Using the entries below, write out the line with "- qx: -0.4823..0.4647", the line with "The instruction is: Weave", and every line in between, exactly as each is written.

> **EXTRACTED MATERIAL**

----

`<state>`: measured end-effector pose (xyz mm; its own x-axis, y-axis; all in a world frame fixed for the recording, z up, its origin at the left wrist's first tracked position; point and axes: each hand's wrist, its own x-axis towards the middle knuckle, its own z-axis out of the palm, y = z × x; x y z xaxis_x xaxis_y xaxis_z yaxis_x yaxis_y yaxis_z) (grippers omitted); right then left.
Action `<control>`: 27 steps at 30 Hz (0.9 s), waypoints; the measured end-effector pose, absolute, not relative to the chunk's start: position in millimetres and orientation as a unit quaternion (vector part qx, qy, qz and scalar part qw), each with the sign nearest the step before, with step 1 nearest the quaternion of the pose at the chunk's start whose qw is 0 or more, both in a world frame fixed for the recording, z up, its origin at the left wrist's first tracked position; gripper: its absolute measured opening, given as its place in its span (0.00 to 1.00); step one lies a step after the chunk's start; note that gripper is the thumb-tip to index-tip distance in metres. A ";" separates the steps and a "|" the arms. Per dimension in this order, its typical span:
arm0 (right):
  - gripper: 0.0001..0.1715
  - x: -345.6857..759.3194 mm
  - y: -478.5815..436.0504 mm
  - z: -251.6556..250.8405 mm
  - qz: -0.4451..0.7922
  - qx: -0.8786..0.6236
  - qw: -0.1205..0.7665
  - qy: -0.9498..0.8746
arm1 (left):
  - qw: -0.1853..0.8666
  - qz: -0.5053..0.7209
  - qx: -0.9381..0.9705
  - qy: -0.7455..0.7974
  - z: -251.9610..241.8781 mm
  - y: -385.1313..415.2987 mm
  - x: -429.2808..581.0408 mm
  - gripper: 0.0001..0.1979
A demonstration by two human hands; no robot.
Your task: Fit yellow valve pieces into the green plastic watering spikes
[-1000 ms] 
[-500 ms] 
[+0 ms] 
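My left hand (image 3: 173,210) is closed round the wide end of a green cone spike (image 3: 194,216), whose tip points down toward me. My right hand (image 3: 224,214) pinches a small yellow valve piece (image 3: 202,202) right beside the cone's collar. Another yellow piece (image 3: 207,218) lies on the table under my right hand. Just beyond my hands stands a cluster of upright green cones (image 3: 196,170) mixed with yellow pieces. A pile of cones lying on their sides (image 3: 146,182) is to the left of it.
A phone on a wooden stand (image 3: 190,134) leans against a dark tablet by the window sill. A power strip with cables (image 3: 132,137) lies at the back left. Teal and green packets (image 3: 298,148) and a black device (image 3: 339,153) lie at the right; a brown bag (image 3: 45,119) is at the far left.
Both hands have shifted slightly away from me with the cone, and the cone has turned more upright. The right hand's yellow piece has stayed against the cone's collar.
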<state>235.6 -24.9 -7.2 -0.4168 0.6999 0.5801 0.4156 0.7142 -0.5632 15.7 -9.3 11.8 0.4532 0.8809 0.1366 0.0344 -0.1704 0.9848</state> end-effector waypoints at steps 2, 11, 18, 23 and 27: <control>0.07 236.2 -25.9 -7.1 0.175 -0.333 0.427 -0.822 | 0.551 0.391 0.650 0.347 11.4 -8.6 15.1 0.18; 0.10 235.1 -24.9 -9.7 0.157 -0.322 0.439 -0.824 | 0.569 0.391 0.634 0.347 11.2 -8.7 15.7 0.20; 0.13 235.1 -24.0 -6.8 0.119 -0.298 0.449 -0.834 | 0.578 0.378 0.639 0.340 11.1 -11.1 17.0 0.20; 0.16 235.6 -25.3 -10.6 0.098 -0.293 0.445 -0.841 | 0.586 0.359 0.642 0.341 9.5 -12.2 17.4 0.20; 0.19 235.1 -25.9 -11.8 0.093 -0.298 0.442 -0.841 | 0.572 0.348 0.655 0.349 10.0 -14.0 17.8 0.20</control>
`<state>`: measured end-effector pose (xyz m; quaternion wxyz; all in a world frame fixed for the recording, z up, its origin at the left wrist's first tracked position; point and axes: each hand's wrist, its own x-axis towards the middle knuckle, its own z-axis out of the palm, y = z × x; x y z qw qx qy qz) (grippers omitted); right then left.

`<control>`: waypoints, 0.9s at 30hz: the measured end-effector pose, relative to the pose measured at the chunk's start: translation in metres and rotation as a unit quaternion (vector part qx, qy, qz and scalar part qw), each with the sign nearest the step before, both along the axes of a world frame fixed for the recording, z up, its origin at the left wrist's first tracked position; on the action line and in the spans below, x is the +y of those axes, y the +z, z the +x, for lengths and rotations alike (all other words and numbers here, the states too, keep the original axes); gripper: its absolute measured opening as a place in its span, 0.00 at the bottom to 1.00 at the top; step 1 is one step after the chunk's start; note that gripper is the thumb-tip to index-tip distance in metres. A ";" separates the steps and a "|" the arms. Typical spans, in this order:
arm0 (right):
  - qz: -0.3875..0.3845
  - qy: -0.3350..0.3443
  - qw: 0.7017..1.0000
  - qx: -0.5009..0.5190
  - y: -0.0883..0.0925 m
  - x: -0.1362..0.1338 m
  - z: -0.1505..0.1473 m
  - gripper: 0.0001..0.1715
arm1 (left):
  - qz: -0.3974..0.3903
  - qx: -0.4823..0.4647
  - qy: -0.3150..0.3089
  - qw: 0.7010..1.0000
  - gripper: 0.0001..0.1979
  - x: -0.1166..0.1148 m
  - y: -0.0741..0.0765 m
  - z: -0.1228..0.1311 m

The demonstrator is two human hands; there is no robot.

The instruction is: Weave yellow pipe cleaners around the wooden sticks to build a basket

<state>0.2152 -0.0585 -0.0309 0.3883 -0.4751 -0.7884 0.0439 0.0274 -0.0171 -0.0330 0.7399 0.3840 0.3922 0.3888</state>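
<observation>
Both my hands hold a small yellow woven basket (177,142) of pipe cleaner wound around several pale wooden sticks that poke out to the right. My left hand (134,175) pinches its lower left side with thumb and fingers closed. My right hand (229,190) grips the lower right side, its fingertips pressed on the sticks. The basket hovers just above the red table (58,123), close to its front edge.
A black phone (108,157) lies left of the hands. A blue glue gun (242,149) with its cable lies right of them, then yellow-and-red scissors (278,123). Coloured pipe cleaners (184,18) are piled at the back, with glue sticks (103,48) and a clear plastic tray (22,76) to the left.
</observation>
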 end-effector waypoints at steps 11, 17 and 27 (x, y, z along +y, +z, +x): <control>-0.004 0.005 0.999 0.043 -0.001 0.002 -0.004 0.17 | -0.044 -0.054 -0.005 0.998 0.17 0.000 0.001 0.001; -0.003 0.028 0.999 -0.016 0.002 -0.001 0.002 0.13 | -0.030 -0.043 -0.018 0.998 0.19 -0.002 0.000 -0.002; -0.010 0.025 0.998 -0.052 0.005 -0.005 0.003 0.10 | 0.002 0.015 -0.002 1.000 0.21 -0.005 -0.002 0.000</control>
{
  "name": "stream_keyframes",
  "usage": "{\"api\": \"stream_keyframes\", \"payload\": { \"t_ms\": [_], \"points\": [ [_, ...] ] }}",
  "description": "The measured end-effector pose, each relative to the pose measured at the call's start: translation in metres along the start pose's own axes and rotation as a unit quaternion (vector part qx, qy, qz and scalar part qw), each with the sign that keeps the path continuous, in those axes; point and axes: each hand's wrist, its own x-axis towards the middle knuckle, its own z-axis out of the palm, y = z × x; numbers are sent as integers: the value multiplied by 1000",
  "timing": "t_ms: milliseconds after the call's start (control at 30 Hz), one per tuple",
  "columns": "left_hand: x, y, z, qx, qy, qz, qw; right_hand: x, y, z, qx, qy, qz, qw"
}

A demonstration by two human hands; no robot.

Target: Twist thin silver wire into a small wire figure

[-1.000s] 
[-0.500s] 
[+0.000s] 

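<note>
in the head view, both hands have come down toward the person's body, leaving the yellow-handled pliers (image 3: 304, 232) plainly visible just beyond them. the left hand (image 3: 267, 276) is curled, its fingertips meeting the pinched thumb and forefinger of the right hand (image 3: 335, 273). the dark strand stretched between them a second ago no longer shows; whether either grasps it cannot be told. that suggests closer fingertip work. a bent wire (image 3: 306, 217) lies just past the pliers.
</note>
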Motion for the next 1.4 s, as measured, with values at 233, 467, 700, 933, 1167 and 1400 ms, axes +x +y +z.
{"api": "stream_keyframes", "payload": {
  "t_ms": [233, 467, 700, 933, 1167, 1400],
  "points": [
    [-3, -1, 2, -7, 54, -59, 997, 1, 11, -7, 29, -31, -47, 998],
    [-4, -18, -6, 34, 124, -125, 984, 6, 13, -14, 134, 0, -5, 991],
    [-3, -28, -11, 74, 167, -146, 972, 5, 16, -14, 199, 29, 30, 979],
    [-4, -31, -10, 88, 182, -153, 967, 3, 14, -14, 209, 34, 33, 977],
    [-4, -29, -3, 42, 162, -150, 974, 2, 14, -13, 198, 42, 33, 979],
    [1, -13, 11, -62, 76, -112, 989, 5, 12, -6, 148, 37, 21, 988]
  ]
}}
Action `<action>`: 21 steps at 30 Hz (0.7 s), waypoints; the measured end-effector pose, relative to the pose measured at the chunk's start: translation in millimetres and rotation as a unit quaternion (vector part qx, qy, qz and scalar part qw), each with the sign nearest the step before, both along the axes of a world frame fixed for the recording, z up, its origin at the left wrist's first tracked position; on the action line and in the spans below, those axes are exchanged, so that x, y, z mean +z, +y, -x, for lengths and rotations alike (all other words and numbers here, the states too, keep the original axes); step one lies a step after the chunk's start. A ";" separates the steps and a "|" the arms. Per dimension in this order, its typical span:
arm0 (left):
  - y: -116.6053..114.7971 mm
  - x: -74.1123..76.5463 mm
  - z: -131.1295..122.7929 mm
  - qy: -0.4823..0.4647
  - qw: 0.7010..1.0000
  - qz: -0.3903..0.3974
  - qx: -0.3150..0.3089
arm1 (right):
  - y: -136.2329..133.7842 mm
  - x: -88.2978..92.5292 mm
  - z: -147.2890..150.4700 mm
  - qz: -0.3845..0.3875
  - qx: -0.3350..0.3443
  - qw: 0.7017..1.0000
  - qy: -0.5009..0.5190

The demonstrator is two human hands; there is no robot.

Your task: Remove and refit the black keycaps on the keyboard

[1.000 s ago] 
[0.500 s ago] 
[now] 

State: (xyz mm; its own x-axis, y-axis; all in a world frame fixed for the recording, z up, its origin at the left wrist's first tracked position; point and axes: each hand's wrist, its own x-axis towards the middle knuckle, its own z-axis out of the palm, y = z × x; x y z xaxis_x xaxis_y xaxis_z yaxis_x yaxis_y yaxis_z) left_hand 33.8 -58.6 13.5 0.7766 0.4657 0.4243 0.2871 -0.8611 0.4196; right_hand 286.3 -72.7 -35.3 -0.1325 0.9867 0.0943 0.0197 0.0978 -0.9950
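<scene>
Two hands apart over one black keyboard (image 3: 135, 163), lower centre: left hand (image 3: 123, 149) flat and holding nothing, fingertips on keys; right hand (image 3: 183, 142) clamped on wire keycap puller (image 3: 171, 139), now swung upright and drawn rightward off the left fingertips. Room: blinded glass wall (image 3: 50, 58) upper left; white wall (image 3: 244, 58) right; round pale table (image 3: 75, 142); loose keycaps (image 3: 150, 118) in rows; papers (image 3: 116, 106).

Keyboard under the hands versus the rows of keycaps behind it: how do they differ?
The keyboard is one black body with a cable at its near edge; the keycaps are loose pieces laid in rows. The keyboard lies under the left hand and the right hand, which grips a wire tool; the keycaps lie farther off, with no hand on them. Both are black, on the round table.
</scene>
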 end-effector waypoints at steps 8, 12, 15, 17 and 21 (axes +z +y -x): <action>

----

> **RESULT FOR THIS EXERCISE**
  - qx: -0.4823..0.4647
  - qy: -0.3150..0.3089
  - qw: 0.7010..1.0000
  - gripper: 0.0001..0.1979
  - x: -0.1166..0.1148 m
  - y: -0.0741..0.0765 m
  - z: -0.1228..0.1311 m

The demonstrator is two human hands; there is no robot.

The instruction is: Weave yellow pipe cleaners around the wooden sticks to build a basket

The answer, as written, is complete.